Ok so while I realise I should have already found my deployment groove, I mean we are almost half way through for Pete's sake. LOL. But if you knew me you would expect me to be late on this and everything else. In fact there is a running gag in our family that I will be late for my own funeral. (My Mom actually wants to have it in her will that they purposely be 15 min late taking her to the funeral)
But anywho....I have not been posting the last few days as I have been in one of those evil assed down in the dump moods. The kind where you get on your own damn nerves. I was starting to think I would never shake it. So........
Last night I made the 1st step up out of my whole. I painted my nails Yellow, a nice bright happy yellow. The kind of yellow that makes you smile when you notice your nails. Unfortunately though I woke up the same cranky person i went to bed as. So......
Today I took a long nap and then decided to tackle my house that had not been deep cleaned since before I left for AL the first time almost 10 weeks ago. I dusted and scrubbed and vacuumed and washed laundry, just the whole works....I even fixed a toilet seat and a shower rod and replaced my cabinet knobs in the master bath.

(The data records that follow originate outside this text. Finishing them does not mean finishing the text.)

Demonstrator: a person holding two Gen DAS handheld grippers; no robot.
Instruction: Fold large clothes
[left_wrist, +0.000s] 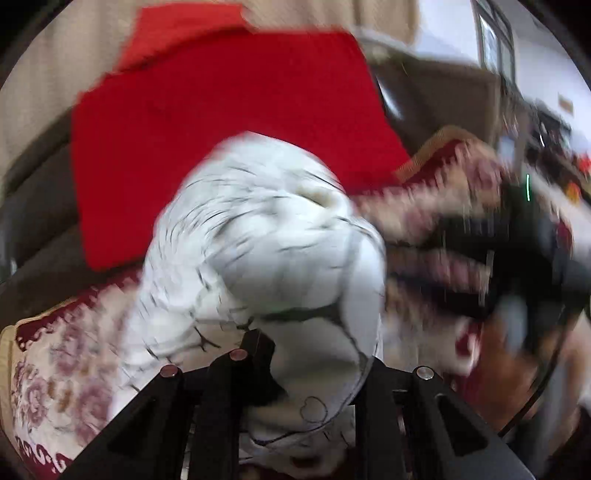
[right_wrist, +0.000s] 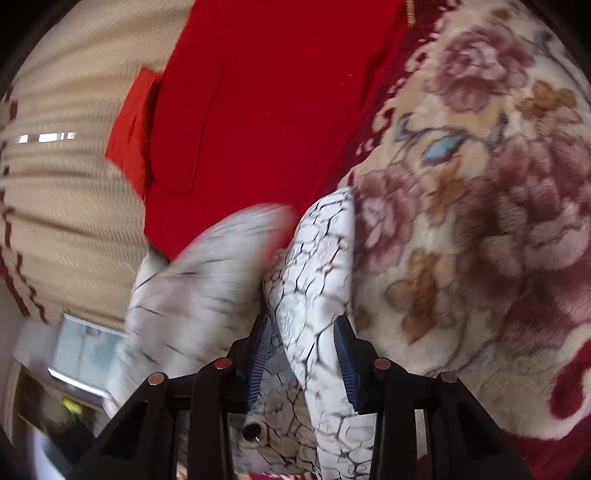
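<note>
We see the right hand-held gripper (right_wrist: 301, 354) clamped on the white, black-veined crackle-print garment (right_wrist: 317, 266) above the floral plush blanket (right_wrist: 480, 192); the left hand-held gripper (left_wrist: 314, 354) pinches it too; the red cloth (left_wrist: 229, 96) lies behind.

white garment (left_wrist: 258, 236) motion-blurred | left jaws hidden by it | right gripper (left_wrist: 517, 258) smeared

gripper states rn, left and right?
Left gripper: shut on the white crackle-print garment, fabric bunched between the fingers.
Right gripper: shut on a fold of the same garment.
</note>
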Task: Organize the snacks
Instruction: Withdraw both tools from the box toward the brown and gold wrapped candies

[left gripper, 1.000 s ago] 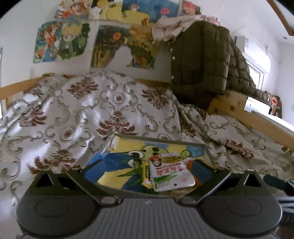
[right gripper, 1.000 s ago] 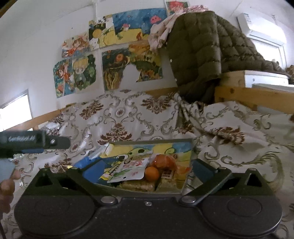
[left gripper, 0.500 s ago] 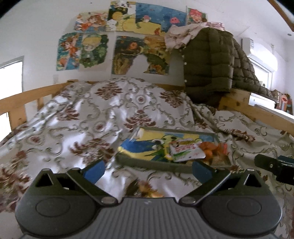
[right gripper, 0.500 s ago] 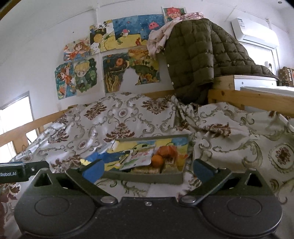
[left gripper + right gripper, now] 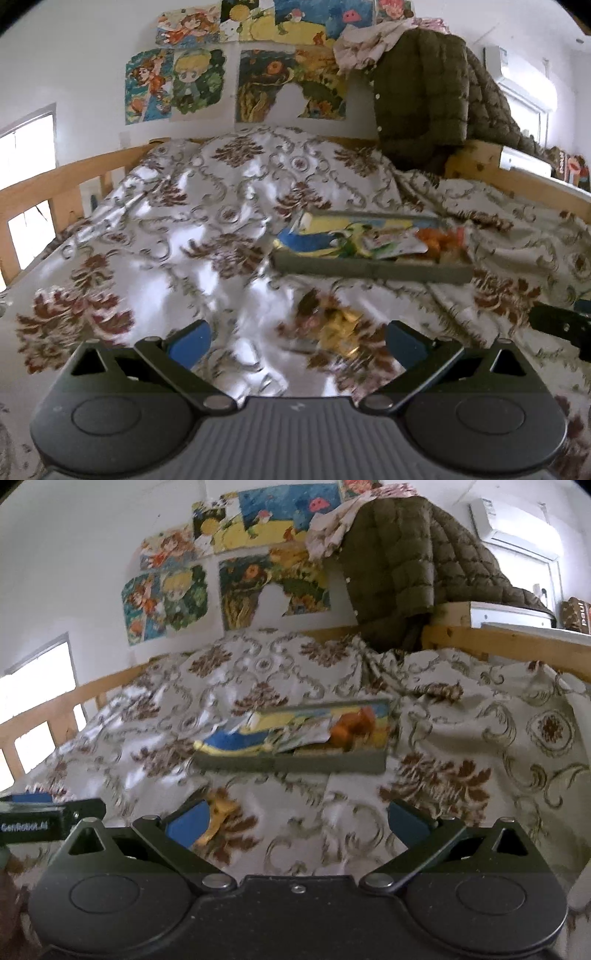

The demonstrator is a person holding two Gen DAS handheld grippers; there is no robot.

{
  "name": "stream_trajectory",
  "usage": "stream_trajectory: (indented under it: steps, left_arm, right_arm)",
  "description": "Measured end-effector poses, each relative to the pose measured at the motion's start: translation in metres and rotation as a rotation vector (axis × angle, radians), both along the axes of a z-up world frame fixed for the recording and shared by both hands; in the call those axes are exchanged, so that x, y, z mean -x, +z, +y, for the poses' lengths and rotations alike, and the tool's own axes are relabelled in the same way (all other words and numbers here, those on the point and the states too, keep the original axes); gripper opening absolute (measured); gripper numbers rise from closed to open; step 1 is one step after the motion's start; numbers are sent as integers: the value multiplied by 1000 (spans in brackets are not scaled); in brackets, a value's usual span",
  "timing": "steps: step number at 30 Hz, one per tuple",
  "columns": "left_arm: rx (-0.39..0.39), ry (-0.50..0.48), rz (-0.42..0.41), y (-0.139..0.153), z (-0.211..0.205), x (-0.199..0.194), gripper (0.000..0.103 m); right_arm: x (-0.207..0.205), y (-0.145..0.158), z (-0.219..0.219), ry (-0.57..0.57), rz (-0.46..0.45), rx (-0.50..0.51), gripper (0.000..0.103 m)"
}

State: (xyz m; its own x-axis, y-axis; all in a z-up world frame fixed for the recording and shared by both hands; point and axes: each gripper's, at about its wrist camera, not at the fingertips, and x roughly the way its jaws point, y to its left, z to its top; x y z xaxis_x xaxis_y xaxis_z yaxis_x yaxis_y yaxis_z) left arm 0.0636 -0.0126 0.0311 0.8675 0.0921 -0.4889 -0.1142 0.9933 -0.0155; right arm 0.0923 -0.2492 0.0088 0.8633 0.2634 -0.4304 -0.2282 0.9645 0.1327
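A shallow grey tray (image 5: 373,271) with a cartoon picture inside lies on the patterned bedspread; it holds a white snack packet (image 5: 391,245) and orange snacks (image 5: 437,238). The tray also shows in the right wrist view (image 5: 291,764). A yellow-orange wrapped snack (image 5: 338,326) lies loose on the bedspread in front of the tray, between my left gripper's (image 5: 297,341) open fingers and slightly ahead of them. It shows in the right wrist view (image 5: 218,814) beside my right gripper's left finger. My right gripper (image 5: 297,821) is open and empty.
The bedspread (image 5: 207,236) is rumpled and rises behind the tray. A wooden bed rail (image 5: 55,184) runs along the left and another (image 5: 509,642) along the right. A dark quilted jacket (image 5: 424,96) hangs at the back right. The left gripper's body (image 5: 44,821) shows at the right wrist view's left edge.
Both grippers have pulled back from the tray and lowered towards the bedspread. The loose yellow-orange snack has come into view in front of the left gripper. Both stay open.
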Motion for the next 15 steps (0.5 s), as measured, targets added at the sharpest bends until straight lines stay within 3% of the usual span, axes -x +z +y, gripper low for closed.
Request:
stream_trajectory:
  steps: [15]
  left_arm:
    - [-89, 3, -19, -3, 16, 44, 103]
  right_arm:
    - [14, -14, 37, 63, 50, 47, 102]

Then I put my nice clean sheets back on my bed and decided to put a really pretty girly quilt on my bed . I also reorganized my room and made it more me and less us. I mean I know that this house is mine and my Hubby's together but one of the issues I had with this deployment was my jealousy at his having a space all his own whereas I did not. I kept imagining all the fun things I could do in his situation, whether it be all out high school musical or Hannah Montana bedding and fun posters of cheesy things like twilight. I imagines this whole dorm style thing that I never got to do because I have not been to college. So I got to thinking why couldn't i do that with my room too? At least till Hubby comes home. And I love this quilt an old family friend made it and it is made out all of her favorite old clothes, its unique and pretty and I really just like it. Plus it works with this whole Paris angle I seem to be taking in here, LOL.
Then to really get my mood up I decided to put the pink back into my hair. Because how can you be sad when you look in the mirror and have beautiful yellow nails and bright pink hair peeking out. And the peace of mind that your house is eat off the floor clean.
Plus I am now really looking forward to my Sister coming to visit next week with her MIL and Hubby. Finally.....some adult time! Plus I will finally get to do the sightseeing that I have not had time to do. Plus her MIL Becky has promised to teach me to knit! Something I have always wanted to learn how to do.
And hey if I learn it, then I can check something off of my Deployment Goals List, woot woot.
So maybe I am finally hitting my stride with this whole no hubby thing. So hey if your having issues dealing with your hubby being gone maybe try a few of these things I have done....might help, but even if it doesn't you will be in a bad mood in a very clean house with very pretty hair and nails, LOL. Just go crazy and have fun with your room or maybe your whole house while Hubby is gone. Mine now looks like a 15 yr old girl moved in a took over and I just LOVE it!